During the same period and catering to the same taste, many histories of special periods and propagandizing biographies appeared. Coelius, a professional writer, produced a history of the Second Punic War in which dramatic composition and stylistic values counted for more than reliability. He wrote not for the information of statesmen but rather for the delectation of the young and the leisured dilettanti. Some of the autobiographies and histories of the time were produced by important statesmen, but their value was in many cases marred by a willingness to cater to the lower public standards of the day and by a desire to excuse their political behavior at a time when factional strife had raised dangerous animosities. Fannius, indeed, seems to have written with some sobriety regarding

his part in the Gracchan struggle, but Aemilius Scaurus, Sulla, Marius, and Catulus pleaded their cases with more or less open effrontery. Of similar tendency, though more restrained, were men like Licinius Macer, Cornelius Sisenna, and Sallust, who, having engaged in the factional struggles of their day, wrote history with a political bias and furthermore heeded the new demand for stylistic attractiveness to the extent of disregarding now and then the requirements of accuracy.

The third group of writers, the professional researchers, appears during the Ciceronian period. As the first extension of a superficial culture had created a demand for easy and interesting general histories, so the spread of a more thorough education produced a class of readers who became suspicious of popular accounts and demanded solider works on special topics. Furthermore the increasing number of writers desired reference books that presented details in more compendious and reliable form than did the voluminous histories of the Sullan age. It was in response to such demands that dry antiquarians now wrote their crabbed commentaries and encyclopaedias.

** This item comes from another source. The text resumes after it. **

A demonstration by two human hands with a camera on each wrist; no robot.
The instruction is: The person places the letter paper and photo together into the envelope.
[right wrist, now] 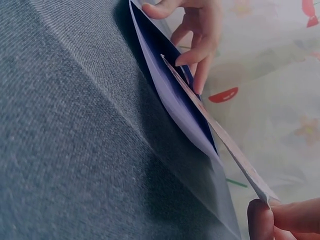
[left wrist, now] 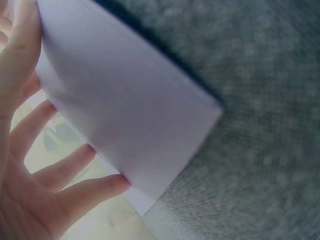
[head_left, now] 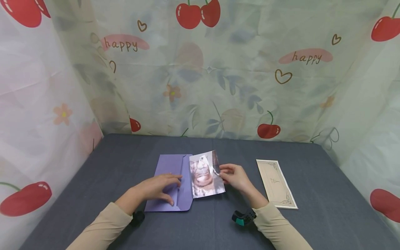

Varro, for instance, compiled reference books on Roman law, on religious institutions, on the Roman tribus, and on geography. The great jurist Sulpicius wrote commentaries on the Twelve Tables and a history of the praetorian edicts. Tubero in his history submitted the careless remarks of Licinius Macer to sharp criticism, and even Cicero so far entered the field of the specialist as to write a history of Roman oratory, in the preparation of which he carried out extensive investigations. Such special studies naturally did not supplant the popular accounts-in fact a score of less serious writers were busy at the same time-but their influence upon historiography was abiding. Livy, for example, not only used their digests of material but learned from them to be skeptical of the Sullan romancers and to respect the data provided by the early annalists whose books were no longer in general circulation. Hence, while endeavoring to create a great work of art that might supplant the most fascinating of his predecessors, he also attained to a higher standard of accuracy than his rivals.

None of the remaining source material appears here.